Но остался еще один „вопрос вопросов“: можно ли было такое переносить, даже в XVI веке, как же не восстать? Карамзин видит и эту проблему, пишет о сопротивлении. „Еще некоторые говорили о долге и чести; их не слушали — но они говорили, что думали, и явили пример достойный лучших времен Рима“.
Другой вид обороны: „Ужас, наведенный жестокостями царя на всех россиян, произвел бегство многих из них в чужие земли. Князь Димитрий Вишневецкий служил примером: усердный ко славе нашего отечества и любив Иоанна добродетельного, он не хотел подвергать себя злобному своенравию тирана: из воинского стана в южной России ушел к Сигизмунду, который принял Димитрия милостиво как злодея Иоаннова и дал ему собственного медика, чтобы излечить сего славного воина от тяжкого недуга, произведенного в нем отравою. Но Вишневецкий думал лишь о крови единоверных россиян: тайно убеждаемый некоторыми вельможами Молдавии изгнать недостойного их господаря Стефана, он с дружиною верных Козаков спешил туда искать новой славы и был жертвою обмана; никто не явился под знамена героя: Стефан пленил Вишневецкого и послал в Константинополь, где султан велел умертвить его. Вслед за Вишневецким отъехали в Литву два брата, знатные сановники, Алексей и Гаврило Черкасские, без сомнения, угрожаемые опалою.
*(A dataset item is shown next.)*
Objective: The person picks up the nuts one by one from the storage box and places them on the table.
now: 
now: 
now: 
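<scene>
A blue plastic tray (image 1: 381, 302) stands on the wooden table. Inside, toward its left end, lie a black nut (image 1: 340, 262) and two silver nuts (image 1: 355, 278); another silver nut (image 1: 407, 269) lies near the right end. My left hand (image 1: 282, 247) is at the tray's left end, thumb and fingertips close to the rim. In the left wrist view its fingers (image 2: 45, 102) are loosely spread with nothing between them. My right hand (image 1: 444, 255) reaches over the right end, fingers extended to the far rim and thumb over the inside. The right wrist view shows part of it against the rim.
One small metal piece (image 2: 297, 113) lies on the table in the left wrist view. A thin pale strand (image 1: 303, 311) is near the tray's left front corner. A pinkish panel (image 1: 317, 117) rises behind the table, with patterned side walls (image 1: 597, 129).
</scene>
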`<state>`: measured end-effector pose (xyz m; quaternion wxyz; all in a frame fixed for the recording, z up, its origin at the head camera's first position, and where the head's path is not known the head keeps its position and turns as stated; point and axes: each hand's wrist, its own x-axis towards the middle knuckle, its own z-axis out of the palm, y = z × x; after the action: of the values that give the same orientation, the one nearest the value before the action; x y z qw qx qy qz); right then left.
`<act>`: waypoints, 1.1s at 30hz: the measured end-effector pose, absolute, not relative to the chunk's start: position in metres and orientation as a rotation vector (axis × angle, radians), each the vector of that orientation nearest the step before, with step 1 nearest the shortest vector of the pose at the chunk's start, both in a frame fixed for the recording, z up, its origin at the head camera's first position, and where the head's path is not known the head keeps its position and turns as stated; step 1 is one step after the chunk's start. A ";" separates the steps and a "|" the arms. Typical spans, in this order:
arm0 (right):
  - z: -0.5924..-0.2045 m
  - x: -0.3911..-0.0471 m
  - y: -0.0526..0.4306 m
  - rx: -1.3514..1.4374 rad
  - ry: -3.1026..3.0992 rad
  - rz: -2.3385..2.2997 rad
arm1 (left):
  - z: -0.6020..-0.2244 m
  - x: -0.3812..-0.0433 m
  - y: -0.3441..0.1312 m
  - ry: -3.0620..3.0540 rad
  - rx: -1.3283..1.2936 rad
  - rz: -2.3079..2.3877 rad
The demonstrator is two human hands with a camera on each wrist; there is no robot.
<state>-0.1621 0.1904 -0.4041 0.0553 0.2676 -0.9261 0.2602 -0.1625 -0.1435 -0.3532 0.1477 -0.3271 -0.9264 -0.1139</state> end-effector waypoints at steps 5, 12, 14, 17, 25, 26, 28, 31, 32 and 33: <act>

Бегство не всегда измена; гражданские законы не могут быть сильнее естественного: спасаться от мучителя, но горе гражданину, который за тирана мстит отечеству!“
Карамзин считает естественным бегство Курбского, но никогда ему не простит вступления во вражескую армию.
Еще и еще примеры пассивного сопротивления: Адашев, Сильвестр не роняют чести и отказываются участвовать в кровавой вакханалии; митрополит Филипп не желает благословлять палача: „„Я давно ожидаю смерти: да исполнится воля государева!“ Она исполнилась: гнусный Скуратов задушил святого мужа; но, желая скрыть убийство, объявил игумену и братии, что Филипп умер от несносного жара в его келье. Устрашенные иноки вырыли могилу за алтарем и в присутствии убийцы погребли сего великого иерарха церкви российской, украшенного венцом мученика и славы: ибо умереть за добродетель есть верх человеческой добродетели, и ни новая, ни древняя история не представляют нам героя знаменитейшего“.
Карамзин взволнован — и не желает холодного измерения, кто больший или меньший герой; подобно Алеше Карамазову, он близок к тому, чтобы, вопреки самому себе, прошептать крайние, „революционные слова“: „Зрелище удивительное, навеки достопамятное для самого отдаленнейшего потомства, для всех народов и властителей земли; разительное доказательство, сколь тиранство унижает душу, ослепляет ум привидениями страха, мертвит силы и в государе, и в государстве! Не изменились россияне, но царь изменил им!“ Царь-изменник!